A research group from Monash Medical Center (Victoria, Australia) published a review of 12 clinical trials investigating the use of coenzyme Q-10 for high blood pressure in the Israeli Journal of Hypertension in 2011. 362 patients were involved.
Reduction of systolic blood pressure ranged from 11-21 points and reduction of diastolic blood pressure ranged from 2-15 points. Considering that the average high blood pressure medication reduces systolic blood pressure by 5-9 points and diastolic blood pressure by 3-5 points, coenzyme Q-10 was significantly more effective than the average blood pressure medication.
Coenzyme Q-10 reduces oxidative stress and increases production of nitric oxide
When our mitochondria (the power plants in each cell that produce energy) are functioning properly they produce all the coenzyme Q-10 that we need from the nutrients we ingest.
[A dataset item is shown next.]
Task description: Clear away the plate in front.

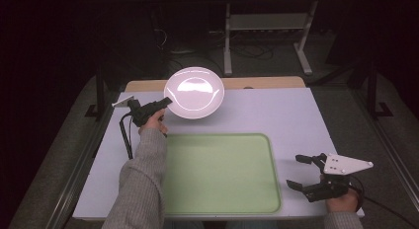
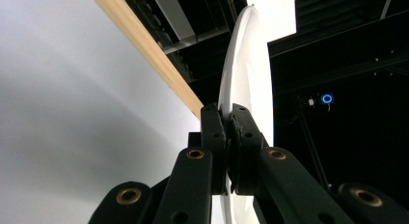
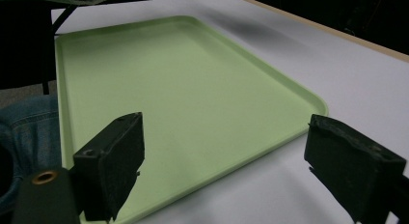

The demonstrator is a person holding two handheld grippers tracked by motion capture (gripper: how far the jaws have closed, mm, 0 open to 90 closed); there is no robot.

As we age, coenzyme Q-10 production decreases. It also decreases if we have a poor diet and the mitochondria do not have the proper nutrients to produce it.
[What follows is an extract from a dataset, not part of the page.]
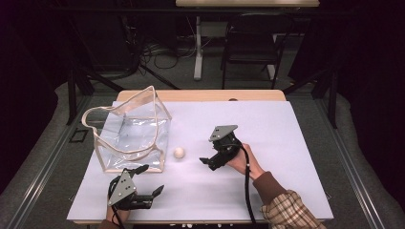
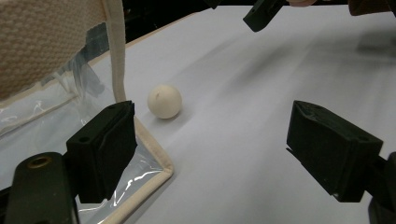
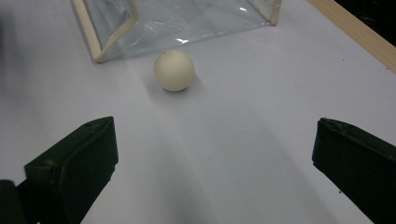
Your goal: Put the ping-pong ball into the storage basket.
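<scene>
White table (image 1: 267, 133), ball (image 3: 173, 70) ahead of right hand-held gripper (image 3: 215, 163)

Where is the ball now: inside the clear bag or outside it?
Outside: the ball rests on the white table cover beside the clear bag.

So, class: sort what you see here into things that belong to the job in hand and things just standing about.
Job in hand:
ball
clear bag
left gripper, open
right gripper, open

Just standing about:
chair
far table leg
cables on the floor
</scene>
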A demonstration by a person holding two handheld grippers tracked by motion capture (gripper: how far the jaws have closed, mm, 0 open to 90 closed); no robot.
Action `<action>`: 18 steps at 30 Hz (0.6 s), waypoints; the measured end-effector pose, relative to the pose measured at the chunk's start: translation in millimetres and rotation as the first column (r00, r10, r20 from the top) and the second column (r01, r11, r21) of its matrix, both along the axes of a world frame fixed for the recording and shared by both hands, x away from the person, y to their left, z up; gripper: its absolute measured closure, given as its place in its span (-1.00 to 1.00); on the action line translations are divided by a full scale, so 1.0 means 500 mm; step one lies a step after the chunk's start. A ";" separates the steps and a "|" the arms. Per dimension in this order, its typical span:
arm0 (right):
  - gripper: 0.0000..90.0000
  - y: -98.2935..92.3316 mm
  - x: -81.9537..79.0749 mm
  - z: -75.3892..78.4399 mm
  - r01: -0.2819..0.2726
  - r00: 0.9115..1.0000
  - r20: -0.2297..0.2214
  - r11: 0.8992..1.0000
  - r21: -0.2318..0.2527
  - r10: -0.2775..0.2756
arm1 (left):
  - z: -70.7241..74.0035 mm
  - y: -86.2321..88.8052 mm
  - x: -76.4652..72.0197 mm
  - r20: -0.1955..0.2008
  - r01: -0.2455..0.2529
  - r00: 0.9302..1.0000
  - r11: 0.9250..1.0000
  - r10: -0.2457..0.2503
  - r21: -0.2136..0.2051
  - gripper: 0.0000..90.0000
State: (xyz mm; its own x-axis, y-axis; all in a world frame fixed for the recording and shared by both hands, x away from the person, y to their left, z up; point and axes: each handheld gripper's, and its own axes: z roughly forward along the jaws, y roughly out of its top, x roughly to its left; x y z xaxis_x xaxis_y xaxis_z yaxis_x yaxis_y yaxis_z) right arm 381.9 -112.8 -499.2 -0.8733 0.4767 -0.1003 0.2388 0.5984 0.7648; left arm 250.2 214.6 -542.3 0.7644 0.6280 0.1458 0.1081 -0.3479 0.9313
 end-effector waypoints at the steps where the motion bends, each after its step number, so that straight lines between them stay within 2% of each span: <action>1: -1.00 0.002 0.004 0.000 -0.006 1.000 0.004 1.000 -0.002 0.006 | 0.000 0.000 0.000 0.000 0.000 1.000 1.000 0.000 0.000 -0.64; 9: -1.00 0.017 0.017 0.000 -0.003 1.000 -0.017 1.000 -0.008 0.003 | 0.000 0.000 0.000 -0.001 0.002 1.000 1.000 -0.002 0.000 -0.64; 18: -1.00 0.028 0.030 0.000 -0.017 1.000 -0.021 1.000 -0.017 0.016 | 0.000 0.000 0.000 -0.001 0.003 1.000 1.000 -0.003 0.000 -0.64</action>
State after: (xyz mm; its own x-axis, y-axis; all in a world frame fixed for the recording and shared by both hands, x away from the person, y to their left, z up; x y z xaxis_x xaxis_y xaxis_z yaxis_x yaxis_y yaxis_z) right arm 396.9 -98.9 -499.4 -0.8831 0.4605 -0.0903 0.2442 0.6152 0.7496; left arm 250.2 214.6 -542.4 0.7667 0.6254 0.1451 0.1081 -0.3486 0.9310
The mechanism through which coenzyme Q-10 affects blood pressure appears to be by the lowering of oxidative stress in the blood vessels. Oxidative stress reduces the ability of the blood vessels to produce nitric oxide. Nitric oxide production results in the relaxation of blood vessel walls. As a result of reducing oxidative stress, blood vessels are able to produce more nitric oxide and therefore the walls of the artery relax resulting in a lower blood pressure.
As always, be sure to consult with a licensed health practitioner if you are being treated for any medical conditions.
Blood Pressure Reduction
The following were the average results of the 12 clinical trials.
|Coenzyme Q-10||11 – 21 points||2 – 15 points|
|Placebo Group||0 – 2 points||0 – 2 points|
|Avg. Blood Pressure Medication||5 – 9 points||3 – 5 points|
Coenzyme Q-10 dosages used in the above trials ranged from 75 milligrams to 360 milligrams per day.